L’équipe, qui a levé près de 350 000 euros en 2017, notamment auprès des fondateurs du site de vente en ligne français Showroomprivé, Thierry Petit et David Dayan, compte aujourd’hui dix personnes. Faire connaître le site Afrikrea aux Africains, dénicher les talents, fédérer les créateurs autour du site, les encadrer… Les chantiers sont nombreux. Pour améliorer les tarifs et les délais de livraison (20 jours en moyenne), l’entreprise vient de signer un accord avec le géant du transport DHL en Côte d’Ivoire.

« Nous n’arrivons pas en terrain vierge ni conquis, loin de là. Chaque pays a ses spécificités en termes de consommation de la mode, admet Moulaye Tabouré. Chacun a son tailleur de proximité, les plus riches sont le plus souvent à la recherche de marques étrangères, les moins aisés séduits par les fripes [souvent venues d’Occident ou d’Asie] à des prix défiant toute concurrence. Il va donc falloir étudier les besoins et s’adapter à cette diversité. Le potentiel est là, nous en sommes convaincus. »

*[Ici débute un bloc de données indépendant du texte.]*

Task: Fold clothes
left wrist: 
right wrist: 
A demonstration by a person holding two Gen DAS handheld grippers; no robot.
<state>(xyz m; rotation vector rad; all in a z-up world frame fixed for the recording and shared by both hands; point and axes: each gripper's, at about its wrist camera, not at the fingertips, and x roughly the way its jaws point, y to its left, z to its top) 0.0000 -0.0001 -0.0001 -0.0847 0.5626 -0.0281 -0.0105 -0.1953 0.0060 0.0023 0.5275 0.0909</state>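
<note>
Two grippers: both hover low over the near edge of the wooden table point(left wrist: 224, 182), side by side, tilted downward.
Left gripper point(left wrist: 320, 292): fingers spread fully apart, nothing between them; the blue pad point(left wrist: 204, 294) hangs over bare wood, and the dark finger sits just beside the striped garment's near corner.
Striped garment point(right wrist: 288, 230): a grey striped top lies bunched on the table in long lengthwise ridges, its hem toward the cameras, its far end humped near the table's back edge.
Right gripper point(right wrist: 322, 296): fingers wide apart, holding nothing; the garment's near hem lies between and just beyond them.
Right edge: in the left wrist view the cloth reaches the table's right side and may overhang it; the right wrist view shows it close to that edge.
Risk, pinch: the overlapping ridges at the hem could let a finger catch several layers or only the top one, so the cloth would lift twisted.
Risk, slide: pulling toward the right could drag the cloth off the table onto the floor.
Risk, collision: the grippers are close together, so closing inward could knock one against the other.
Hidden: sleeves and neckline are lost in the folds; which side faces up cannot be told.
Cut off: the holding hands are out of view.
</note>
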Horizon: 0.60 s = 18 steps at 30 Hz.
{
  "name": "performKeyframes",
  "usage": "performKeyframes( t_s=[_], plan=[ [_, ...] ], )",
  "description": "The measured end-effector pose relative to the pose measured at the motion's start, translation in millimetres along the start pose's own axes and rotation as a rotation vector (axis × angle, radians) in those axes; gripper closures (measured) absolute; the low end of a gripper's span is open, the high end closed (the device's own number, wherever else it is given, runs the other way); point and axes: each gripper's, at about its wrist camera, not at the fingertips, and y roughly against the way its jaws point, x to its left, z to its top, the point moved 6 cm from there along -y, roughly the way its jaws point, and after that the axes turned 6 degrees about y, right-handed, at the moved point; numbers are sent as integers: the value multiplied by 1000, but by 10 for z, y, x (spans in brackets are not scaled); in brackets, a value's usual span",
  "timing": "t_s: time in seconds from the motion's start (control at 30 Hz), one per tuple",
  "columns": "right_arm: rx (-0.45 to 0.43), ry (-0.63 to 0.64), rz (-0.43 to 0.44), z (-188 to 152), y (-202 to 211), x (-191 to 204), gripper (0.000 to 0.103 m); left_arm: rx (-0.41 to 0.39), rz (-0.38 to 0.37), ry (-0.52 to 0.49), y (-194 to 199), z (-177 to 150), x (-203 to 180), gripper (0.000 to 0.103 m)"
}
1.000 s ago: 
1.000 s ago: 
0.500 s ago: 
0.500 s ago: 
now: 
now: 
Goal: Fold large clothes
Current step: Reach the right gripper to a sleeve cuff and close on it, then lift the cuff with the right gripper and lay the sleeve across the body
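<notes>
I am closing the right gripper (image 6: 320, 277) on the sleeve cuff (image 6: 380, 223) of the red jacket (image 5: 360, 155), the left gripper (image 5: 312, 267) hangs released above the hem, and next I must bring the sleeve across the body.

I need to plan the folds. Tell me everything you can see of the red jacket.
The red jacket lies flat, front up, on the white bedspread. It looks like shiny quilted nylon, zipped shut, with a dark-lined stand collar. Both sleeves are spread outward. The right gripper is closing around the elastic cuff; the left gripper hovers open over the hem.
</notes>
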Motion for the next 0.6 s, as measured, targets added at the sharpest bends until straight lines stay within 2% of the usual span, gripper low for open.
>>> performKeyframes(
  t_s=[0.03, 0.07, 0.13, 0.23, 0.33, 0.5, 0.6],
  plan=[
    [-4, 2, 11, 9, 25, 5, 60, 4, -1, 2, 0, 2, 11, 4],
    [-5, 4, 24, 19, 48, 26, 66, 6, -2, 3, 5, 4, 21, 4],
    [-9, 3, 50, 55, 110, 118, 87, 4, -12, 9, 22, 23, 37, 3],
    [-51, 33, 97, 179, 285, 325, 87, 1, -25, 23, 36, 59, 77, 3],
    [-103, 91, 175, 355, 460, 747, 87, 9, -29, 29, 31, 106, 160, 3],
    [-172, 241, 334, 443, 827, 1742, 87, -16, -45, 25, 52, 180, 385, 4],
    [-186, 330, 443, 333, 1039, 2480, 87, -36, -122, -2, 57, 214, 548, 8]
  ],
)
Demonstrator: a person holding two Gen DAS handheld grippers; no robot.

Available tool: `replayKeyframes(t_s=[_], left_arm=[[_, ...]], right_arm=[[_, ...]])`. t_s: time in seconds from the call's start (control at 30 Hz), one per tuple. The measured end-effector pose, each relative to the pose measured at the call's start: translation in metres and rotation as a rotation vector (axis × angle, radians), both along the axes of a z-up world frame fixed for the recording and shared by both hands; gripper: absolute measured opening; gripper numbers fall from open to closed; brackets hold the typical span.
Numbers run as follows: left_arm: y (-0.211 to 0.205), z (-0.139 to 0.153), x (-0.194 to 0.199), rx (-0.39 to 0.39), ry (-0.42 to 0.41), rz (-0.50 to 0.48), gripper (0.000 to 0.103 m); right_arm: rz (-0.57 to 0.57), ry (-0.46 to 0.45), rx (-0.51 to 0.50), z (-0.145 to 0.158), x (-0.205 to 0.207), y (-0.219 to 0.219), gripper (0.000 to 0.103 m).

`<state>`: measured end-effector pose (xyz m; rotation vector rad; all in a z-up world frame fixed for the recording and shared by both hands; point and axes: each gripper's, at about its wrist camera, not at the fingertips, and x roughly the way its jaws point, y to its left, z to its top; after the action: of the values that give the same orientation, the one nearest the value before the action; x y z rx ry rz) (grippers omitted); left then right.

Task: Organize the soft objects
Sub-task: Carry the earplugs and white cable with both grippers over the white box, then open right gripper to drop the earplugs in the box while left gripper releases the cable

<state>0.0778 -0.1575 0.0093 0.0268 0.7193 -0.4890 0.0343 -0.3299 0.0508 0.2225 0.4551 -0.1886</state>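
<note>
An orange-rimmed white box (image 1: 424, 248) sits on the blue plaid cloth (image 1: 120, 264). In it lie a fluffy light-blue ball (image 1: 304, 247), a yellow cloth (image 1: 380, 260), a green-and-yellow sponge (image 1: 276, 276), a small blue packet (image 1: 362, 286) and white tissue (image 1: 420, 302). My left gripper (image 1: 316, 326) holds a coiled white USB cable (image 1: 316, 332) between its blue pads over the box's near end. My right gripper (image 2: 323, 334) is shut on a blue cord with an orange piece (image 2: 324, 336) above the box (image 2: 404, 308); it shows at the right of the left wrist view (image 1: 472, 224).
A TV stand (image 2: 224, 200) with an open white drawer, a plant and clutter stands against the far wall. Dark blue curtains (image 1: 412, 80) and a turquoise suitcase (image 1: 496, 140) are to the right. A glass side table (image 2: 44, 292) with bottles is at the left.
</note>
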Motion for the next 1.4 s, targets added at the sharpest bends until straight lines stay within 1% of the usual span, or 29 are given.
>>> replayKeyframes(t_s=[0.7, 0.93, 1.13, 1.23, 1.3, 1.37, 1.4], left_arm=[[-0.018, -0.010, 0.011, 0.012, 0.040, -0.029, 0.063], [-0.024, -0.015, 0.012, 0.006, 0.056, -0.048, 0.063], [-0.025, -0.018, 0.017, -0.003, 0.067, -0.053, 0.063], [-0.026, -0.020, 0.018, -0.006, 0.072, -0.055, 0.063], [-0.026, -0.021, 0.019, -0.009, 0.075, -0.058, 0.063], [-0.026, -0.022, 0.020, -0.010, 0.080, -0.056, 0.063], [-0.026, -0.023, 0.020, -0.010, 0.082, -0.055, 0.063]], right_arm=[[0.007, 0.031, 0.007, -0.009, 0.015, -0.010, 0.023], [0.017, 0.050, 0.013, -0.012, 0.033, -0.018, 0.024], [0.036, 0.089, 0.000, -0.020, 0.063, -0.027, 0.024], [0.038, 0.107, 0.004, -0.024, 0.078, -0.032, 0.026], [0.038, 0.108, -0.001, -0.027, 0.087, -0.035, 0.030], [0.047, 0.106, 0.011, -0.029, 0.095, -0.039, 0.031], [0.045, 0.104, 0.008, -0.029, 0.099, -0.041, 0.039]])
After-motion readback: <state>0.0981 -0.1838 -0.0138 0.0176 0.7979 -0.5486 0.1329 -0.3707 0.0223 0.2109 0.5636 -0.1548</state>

Un sentiment renforcé par le succès grandissant de marques telles que la béninoise Nanawax, dont les articles sont vendus à la fois en ligne et en magasins dans plusieurs pays africains. « C’est la preuve que lorsqu’il y a une production régulière et de qualité, avec des micro-collections tout au long de l’année, une histoire forte et une incarnation de la marque à travers un ou une fondatrice, cela fonctionne auprès des clients, au sein des diasporas africaines mais aussi sur le continent », s’enthousiasme le patron.